When I see fathers play with their children, I am reminded of what one of my professors used to say about, Abba. Seeing their father on his knees playing horsy, a Jewish child would say, Abba. Often, they would lift their small children up in the air above their heads. For children who knew and trusted their fathers, there were always shrieks of joy. Abba expresses trust, not fear, in the presence of strength.

Abba: it is a word a small child would spontaneously use to attract the attention of his father whom he was getting to know and trust. There were others words similar to our mama for a mother, all expressing affection, dependence and trust. The child whom she bore in her womb and whom she nursed at her breasts had already established a strong bond of love and trust with her. But the father does not quite have such a relationship; he tries to establish one with the child after the birth. Holding the child, playing with the child and even throwing it up over his head, creates this bond. A child, boy or girl, experiencing being safe with one who is so powerful yet tender, is the basis for the experience of God as Abba.
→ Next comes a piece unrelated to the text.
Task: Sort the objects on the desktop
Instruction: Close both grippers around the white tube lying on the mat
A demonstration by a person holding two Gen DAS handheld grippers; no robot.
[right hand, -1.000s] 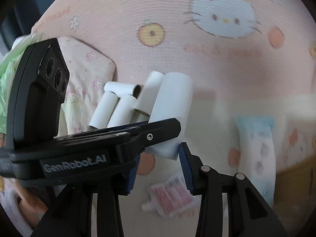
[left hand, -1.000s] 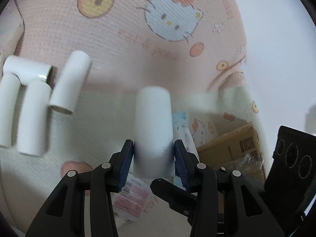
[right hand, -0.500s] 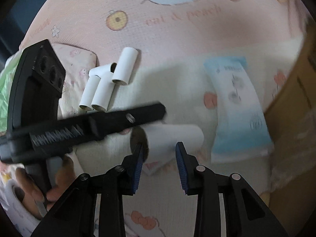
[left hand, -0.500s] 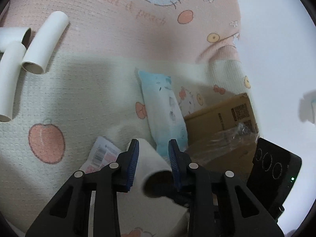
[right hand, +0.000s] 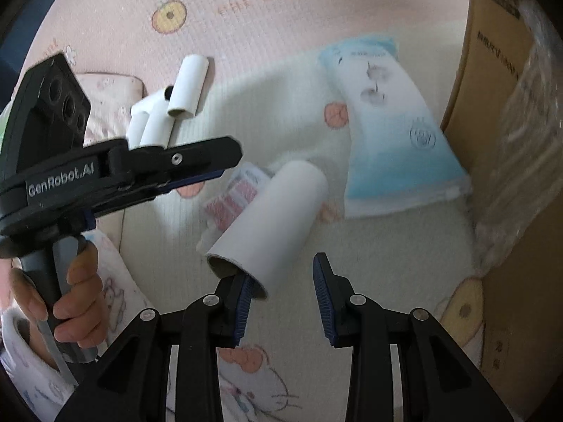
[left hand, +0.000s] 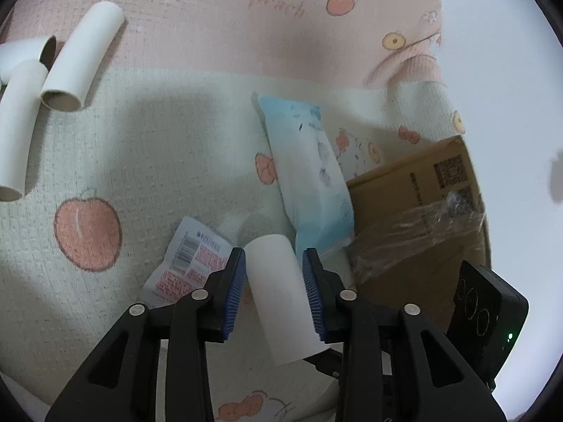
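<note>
Five white cardboard tubes: four clustered at upper left (right hand: pixel 186 86), one at lower centre (right hand: pixel 271 221). One pale blue soft tissue pack (right hand: pixel 390 123), one red-printed white sachet (left hand: pixel 190 260), one brown cardboard box (left hand: pixel 415 211).

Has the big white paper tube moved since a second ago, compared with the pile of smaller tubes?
Yes. The big white tube has moved away from the pile of smaller tubes, down toward the blue tissue pack, landing partly over the red-printed sachet.

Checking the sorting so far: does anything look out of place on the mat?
Yes. The wide tube sits tilted over a red-and-white packet, apart from the thin tubes grouped farther back. Nothing looks spilled or torn.
</note>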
There are only three instances where the word is used in the New Testament. Saint Paul in speaking of our relationship to our Father in heaven, says that we relate to him as his own children, not as slaves. Not out of fear, but out of joyful freedom, we cry out Abba, Father (Rom 8:15; Gal 4:6). Jesus must have used the word very often, and the Church must have used it in its teaching, because Saint Paul uses this Aramaic word without explanation to his Greek readers.

While the Gospels use the word Father many times, we have only one place where Jesus actually uses the Aramaic word ?Abba, Father. It is in Mark 14:36. Jesus, fully adult, frightened, even terrified cries out: Abba. It is the cry of childlike trust and intimacy. Afraid of his impending death and knowing the power of his Father he cries out, Abba, Father, for you everything is possible. Take this cup away from me.

He abandons himself to his loving Abba and he lets go: But let it be as you, not I, would have it. He dies. His heart stops beating. From his side pours water and blood symbols of the Church that is being born and of her sacraments of his Body and Blood.

Abba hears his cry. He raises Jesus from the dead. He is risen. We rejoice.

Through the sacraments of the church, we are immersed in his death-resurrection. We have died and we are raised again in him. Like little children, we rejoice in the wonderful presence of Abba, our Father.

In this Eastertide, I pray for you all. May the joy of the Risen Lord be in your hearts, deepening your sense of trust in Abba, Father, who raised Jesus and will raise us as well! Alleluia!